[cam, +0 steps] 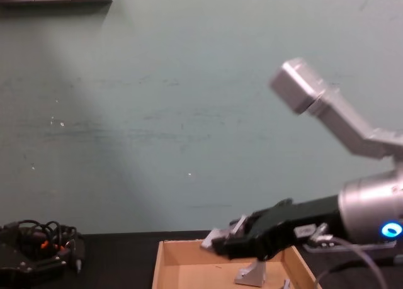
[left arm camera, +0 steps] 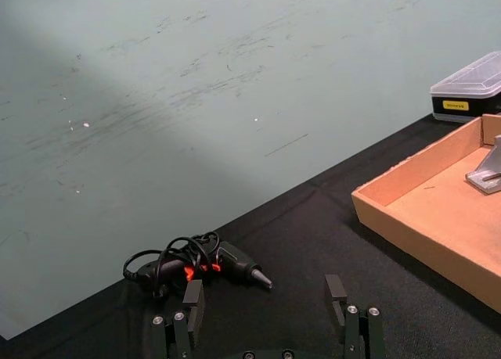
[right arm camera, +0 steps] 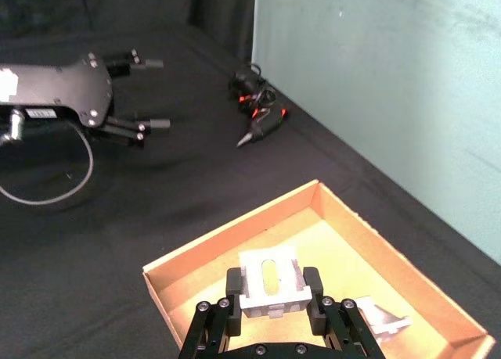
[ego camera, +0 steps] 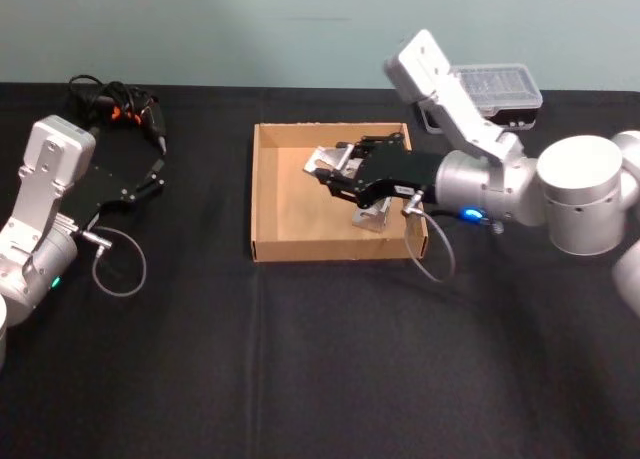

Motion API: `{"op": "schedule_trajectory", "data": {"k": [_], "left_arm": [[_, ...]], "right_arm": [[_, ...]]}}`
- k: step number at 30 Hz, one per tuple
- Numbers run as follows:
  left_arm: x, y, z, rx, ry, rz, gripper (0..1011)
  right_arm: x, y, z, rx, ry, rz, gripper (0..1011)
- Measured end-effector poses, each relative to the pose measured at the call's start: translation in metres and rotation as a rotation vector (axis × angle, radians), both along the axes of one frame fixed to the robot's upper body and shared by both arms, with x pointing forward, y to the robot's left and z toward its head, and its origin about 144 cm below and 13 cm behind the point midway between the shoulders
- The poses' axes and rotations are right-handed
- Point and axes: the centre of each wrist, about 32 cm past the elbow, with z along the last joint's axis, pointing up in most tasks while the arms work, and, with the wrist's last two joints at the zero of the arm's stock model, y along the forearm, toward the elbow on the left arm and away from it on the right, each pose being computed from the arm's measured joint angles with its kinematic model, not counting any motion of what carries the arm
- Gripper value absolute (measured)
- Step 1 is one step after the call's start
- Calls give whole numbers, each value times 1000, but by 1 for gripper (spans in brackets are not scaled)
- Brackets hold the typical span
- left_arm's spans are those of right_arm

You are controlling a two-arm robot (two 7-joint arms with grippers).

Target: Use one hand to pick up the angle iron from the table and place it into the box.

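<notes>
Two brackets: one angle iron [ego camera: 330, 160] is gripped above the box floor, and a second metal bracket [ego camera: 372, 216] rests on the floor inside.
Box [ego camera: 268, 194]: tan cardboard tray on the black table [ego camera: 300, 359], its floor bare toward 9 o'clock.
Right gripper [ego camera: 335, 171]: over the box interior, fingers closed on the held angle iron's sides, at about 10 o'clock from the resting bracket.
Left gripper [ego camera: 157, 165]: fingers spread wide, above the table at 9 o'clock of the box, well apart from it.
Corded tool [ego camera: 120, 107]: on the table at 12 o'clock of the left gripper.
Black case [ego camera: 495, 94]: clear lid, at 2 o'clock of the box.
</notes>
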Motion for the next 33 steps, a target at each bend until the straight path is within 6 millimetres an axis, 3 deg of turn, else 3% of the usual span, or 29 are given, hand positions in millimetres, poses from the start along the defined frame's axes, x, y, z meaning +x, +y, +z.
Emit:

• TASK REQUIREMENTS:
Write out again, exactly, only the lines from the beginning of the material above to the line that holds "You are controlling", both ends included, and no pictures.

• EXPECTED ANSWER:
[cam, +0 steps] 
[left arm camera, +0 steps] 
[right arm camera, +0 steps] 
[ego camera, +0 steps] 

Motion API: `{"op": "schedule_trajectory", "data": {"k": [_], "left_arm": [[_, ...]], "right_arm": [[_, ...]]}}`
- k: step number at 30 Hz, one per tuple
- Numbers run as follows:
  left_arm: x, y, z, rx, ry, rz, gripper (0..1011)
  right_arm: x, y, z, rx, ry, rz, gripper (0..1011)
- Measured end-effector poses, each relative to the pose measured at the call's start: translation in metres and rotation as a rotation vector (axis × angle, radians), both along the axes of one frame fixed to the robot's upper body and shared by both arms, with x pointing forward, y to the robot's left and z toward its head, and its origin about 144 cm below and 13 cm behind the point midway between the shoulders
- The poses' axes and rotations are right-handed
- Point and axes: the centre of each wrist, about 32 cm past the elbow, with z along the last joint's axis, pointing up in most tasks while the arms work, and, with the wrist's last two joints at the zero of the arm's stock model, y along the forearm, toward the elbow on the left arm and away from it on the right, each pose being computed from the arm's measured joint angles with its kinematic model, not counting any motion of what carries the arm
- Gripper value absolute (measured)
- Step 1 is one step after the call's start
- Calls give whole numbers, each value times 1000, but by 1 for gripper (spans in brackets are not scaled)
- Brackets hold the typical span
- left_arm's spans are those of right_arm

You are controlling a two-arm robot (two 7-joint arms with grippers).

With this, the answer is done.